*Your task:* Your answer is to be every line of the material that includes the string "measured".

Top of Raw data

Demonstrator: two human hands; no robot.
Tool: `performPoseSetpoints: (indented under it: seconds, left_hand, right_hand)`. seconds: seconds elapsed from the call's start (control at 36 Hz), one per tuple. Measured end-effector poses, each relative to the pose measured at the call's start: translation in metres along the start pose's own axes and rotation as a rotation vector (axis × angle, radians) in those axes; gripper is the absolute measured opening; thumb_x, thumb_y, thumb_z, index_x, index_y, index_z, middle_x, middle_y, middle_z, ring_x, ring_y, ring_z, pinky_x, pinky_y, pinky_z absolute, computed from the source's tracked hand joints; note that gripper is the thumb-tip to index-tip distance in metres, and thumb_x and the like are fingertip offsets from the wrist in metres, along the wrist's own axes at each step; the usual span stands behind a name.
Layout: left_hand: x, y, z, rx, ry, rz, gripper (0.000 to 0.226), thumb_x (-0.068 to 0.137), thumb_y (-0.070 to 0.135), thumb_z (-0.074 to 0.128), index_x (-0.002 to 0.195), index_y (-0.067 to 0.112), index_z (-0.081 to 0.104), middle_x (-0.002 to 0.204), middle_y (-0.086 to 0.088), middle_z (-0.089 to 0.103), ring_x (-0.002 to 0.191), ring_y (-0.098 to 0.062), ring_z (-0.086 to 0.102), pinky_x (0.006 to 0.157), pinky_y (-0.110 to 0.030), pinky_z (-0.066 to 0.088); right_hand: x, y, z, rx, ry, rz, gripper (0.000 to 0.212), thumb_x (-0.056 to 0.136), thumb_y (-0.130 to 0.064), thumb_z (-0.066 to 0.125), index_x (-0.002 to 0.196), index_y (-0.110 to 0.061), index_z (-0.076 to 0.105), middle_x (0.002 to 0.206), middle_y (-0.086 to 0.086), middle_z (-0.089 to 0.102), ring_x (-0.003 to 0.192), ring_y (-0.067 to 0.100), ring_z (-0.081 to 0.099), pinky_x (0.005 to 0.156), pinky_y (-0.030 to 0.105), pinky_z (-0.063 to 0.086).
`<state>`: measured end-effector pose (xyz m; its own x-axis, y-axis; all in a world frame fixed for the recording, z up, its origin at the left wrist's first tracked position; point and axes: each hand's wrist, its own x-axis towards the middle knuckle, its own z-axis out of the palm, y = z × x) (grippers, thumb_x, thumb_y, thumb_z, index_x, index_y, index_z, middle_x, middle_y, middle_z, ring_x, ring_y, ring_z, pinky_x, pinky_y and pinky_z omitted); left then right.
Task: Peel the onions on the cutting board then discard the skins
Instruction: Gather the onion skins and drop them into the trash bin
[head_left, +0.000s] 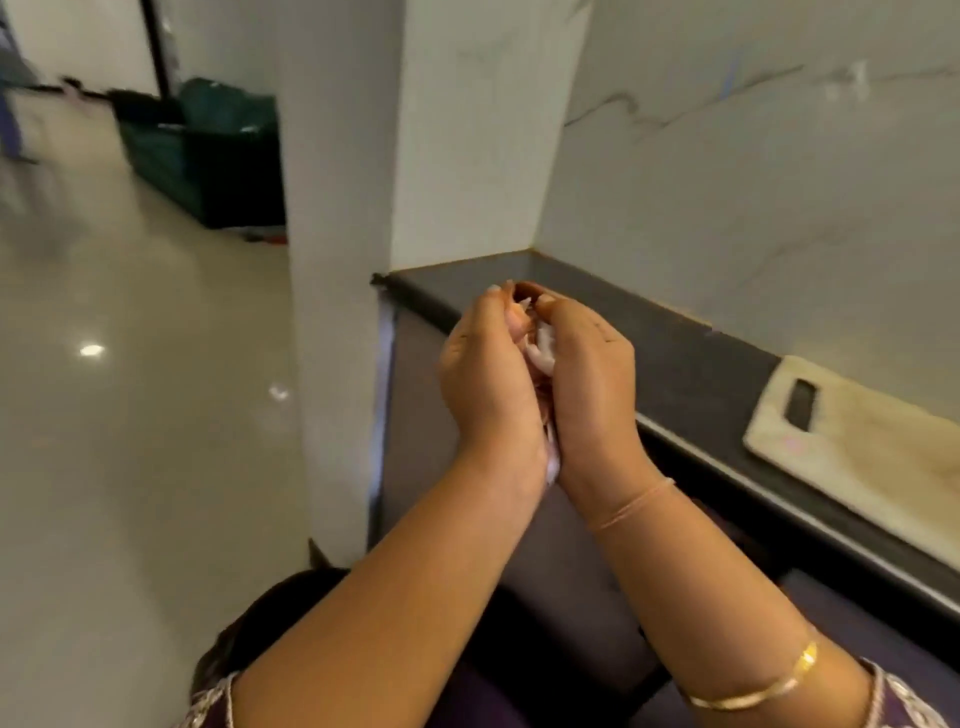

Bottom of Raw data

*Solution to the problem:*
Tool: `performPoseSetpoints: (indented under it: seconds, left_hand, right_hand)`. seconds: seconds elapsed from the call's start (control at 36 Hz), one per tuple. Measured end-effector poses, each relative to the pose measured at the call's start: translation in metres along the start pose's own axes and rotation as a rotation vector (axis × angle, radians) in those axes; gripper is the absolute measured opening; thumb_x, thumb_y, thumb_z, index_x, index_y, index_z, middle_x, middle_y, middle_z, ring_x, ring_y, ring_z, pinky_x, pinky_y, pinky_z absolute, computed from the source's tracked hand joints; note that gripper is the thumb-tip to index-tip distance in metres, and thumb_x and the like are fingertip offsets from the wrist in metres, along the wrist's own axes at each step; the usual span stands behind a name.
`<state>`: measured end-effector pose (xyz m; its own x-axis, y-axis; all in a world frame fixed for the recording, z up, its origin at the left wrist's first tracked position; point and axes: each hand's wrist, its own x-axis towards the middle knuckle, its own z-axis out of the palm, y = z × x) (grippers, thumb_x, thumb_y, thumb_z, index_x, index_y, index_z, middle_x, middle_y, middle_z, ring_x, ring_y, ring_z, pinky_x, pinky_y and pinky_z omitted); left then right.

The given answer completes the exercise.